● **Task to complete**:
Going through the entries below, work out how many lines have the string "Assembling" in them. Give the number and nothing more.

----- Data records -----

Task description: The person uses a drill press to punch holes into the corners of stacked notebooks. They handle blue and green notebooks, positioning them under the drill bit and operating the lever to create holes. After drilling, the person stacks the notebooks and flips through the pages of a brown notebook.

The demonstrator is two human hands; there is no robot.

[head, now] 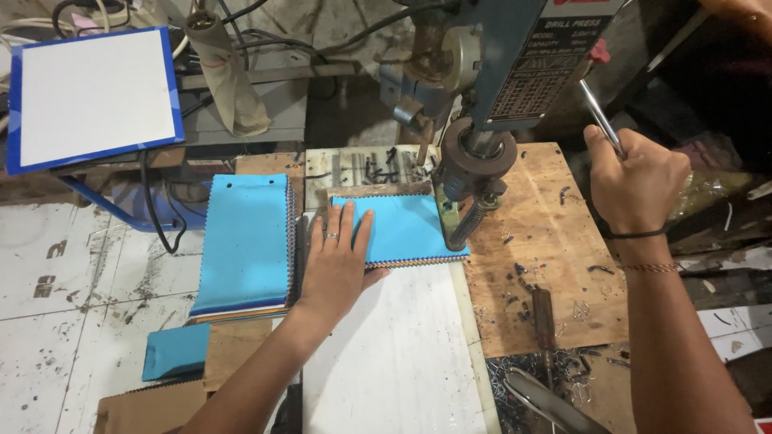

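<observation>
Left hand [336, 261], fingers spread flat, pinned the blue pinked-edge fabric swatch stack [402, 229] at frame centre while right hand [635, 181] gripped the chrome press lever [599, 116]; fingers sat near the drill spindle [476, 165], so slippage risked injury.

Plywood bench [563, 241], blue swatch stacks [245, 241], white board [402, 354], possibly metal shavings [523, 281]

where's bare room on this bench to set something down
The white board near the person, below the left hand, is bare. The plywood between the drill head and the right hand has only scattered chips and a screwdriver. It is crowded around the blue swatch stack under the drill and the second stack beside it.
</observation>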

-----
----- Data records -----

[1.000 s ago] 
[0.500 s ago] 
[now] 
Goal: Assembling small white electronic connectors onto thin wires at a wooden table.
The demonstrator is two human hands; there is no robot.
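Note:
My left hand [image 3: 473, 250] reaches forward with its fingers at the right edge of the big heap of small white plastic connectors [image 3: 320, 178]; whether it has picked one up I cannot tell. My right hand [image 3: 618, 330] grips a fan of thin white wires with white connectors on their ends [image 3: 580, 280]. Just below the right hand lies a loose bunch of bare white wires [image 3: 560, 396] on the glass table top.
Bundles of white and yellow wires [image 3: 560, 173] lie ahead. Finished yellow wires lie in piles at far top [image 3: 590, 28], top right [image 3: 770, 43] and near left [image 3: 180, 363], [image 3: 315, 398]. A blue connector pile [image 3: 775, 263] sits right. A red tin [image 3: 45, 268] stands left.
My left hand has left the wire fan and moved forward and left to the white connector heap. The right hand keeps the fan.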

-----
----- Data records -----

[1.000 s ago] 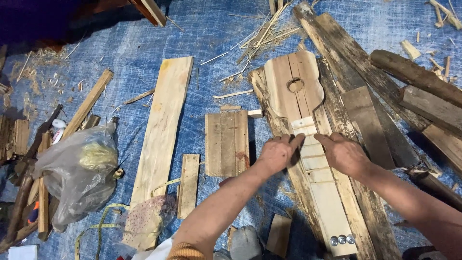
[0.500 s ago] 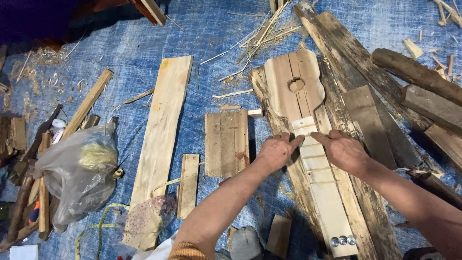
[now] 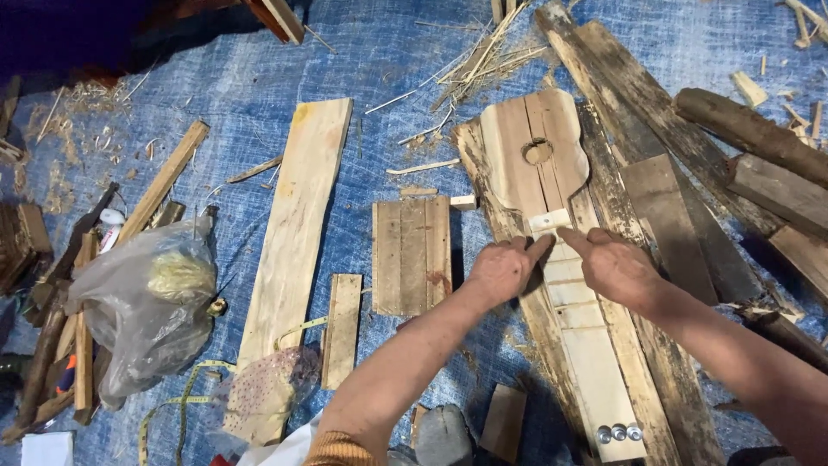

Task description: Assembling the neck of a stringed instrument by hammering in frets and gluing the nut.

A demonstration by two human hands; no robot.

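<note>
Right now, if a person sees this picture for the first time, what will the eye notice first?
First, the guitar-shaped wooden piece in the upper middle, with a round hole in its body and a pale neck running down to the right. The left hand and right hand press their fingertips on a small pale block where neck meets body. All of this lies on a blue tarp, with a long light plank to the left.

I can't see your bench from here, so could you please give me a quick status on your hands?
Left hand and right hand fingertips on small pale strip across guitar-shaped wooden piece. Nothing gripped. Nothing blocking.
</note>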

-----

● **Solution to the exercise**:
2